To study target interception in archerfish, the researchers installed five fish in a 600-liter tank. They tantalized the fish by offering flies that, when dislodged or released, never actually reached the water. To determine whether the fish needed to follow a tumbling fly’s entire trajectory, they attached the fly to a thin thread so that it could fall for only a short time before being jerked to a stop. In this case, the fish kept on going, even though the fly was left dangling in the air.

In another experiment, the target fly was pulled at a constant speed along a horizontal glass plate suspended above the fish. The fish still converged on the point where the fly would have landed if it had also been allowed to fall.

These observations suggest that archerfish somehow “calculate” where a plummeting fly will land, based on a few ballistic parameters that fix the point of impact. In effect, the fish appear to rely on visual measurements, made in about 100 milliseconds, of the insect’s initial height and horizontal velocity to locate the eventual landing spot. Whether archerfish learn from previous efforts or calculate each trajectory from scratch isn’t known yet, however.

“In predicting the point of catch of their dislodged prey, archerfish outperform the strategies used, for instance, by baseball outfielders catching a fly ball,” Schuster contends.

Nonetheless, it isn’t so easy to ascertain what strategy a ballplayer uses to catch a fly ball, and the chosen strategy may depend on a player’s experience, skill, or circumstances.

Most models of how fielders catch a ball invoke visual trajectory-tracking cues. For example, one model posits that outfielders run along a path that simultaneously maintains horizontal alignment with the ball and a constant change in the tangent of the angle of elevation of gaze from catcher to ball. As the ball rises, the tangent of that angle increases, but at a rate that depends on the selected running path. The model predicts that a player selects a straight running path and runs with constant speed to catch the ball.

A variant of this model removes the requirement that fielders run at a constant velocity. In this case, a successful fielder runs at a speed that maintains a relatively constant angle of gaze toward an oncoming projectile between 0 (looking straight ahead) and 90 (looking straight up) throughout its flight.
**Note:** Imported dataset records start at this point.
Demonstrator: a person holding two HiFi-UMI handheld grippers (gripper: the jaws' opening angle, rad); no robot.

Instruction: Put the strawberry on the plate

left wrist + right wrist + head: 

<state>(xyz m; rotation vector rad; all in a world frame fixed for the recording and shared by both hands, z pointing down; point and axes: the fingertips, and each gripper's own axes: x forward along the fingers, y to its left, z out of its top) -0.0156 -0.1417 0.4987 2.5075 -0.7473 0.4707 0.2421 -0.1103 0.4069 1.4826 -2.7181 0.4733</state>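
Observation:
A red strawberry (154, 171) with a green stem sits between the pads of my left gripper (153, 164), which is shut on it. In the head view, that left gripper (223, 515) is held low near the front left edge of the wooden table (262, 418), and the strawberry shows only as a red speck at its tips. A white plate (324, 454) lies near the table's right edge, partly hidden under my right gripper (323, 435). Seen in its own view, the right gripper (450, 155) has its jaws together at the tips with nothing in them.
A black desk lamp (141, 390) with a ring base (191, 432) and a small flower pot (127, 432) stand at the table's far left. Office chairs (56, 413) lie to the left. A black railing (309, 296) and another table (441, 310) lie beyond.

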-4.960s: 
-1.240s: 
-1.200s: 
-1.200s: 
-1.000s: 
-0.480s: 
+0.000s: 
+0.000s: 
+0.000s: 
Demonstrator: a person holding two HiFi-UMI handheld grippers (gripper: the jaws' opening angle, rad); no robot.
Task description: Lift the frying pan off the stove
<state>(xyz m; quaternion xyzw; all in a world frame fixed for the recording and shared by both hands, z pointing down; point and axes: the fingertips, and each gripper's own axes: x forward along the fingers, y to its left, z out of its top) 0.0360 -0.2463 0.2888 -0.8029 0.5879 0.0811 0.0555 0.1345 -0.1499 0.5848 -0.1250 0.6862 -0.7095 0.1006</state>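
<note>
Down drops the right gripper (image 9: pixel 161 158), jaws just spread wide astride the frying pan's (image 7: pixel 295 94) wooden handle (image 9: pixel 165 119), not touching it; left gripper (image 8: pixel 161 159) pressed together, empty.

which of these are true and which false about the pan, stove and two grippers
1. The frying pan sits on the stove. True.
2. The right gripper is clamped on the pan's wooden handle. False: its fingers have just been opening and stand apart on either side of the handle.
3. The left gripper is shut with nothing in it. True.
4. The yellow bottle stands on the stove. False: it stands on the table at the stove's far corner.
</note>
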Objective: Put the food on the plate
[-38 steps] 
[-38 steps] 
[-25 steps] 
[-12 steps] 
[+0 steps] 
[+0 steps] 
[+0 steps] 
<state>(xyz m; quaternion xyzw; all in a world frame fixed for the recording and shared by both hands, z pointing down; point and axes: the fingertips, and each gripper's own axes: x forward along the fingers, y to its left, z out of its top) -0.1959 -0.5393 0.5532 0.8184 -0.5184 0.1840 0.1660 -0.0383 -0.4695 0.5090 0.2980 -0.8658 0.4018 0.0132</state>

If the angle reaches either 0 or 90, the ball will be missed. Such a strategy ensures that fielders arrive at the right place at the right time but does not tell them where or when that is. In sum, fielders focus on the relationship between themselves and the ball, rather than predicting where the ball will land. They tend to position themselves so that a moving ball’s path follows an apparently straight line.

In 1995, Michael K. McBeath and his coworkers proposed an alternative, two-dimensional model in which an outfielder selects a running path that maintains a linear optical trajectory (LOT) for the ball relative to home plate and the background scenery. In effect, a fielder runs along a curving path, adjusting his or her speed and direction so that the apparent trajectory of the ball stays in a straight line.

In general, these models require the fielder to watch the ball continuously throughout its flight. In one famous incident, however, something closer to the archerfish strategy may have been in play. That was Willie Mays’ catch of Vic Wertz’s fly ball in the 1954 World Series, where Mays apparently did not track the ball but still ended up in the right place at the right time.

In responding to this example, McBeath noted, “Our model addresses the behavior of recreational level players and leaves open the possibility that trained professionals might learn alternate strategies to enhance their performance.”

Second, he added, “Mays’ extraordinary behavior and deviation from the LOT model during this play may be part of the reason that it is considered by many to be one of the greatest in the history of the sport.”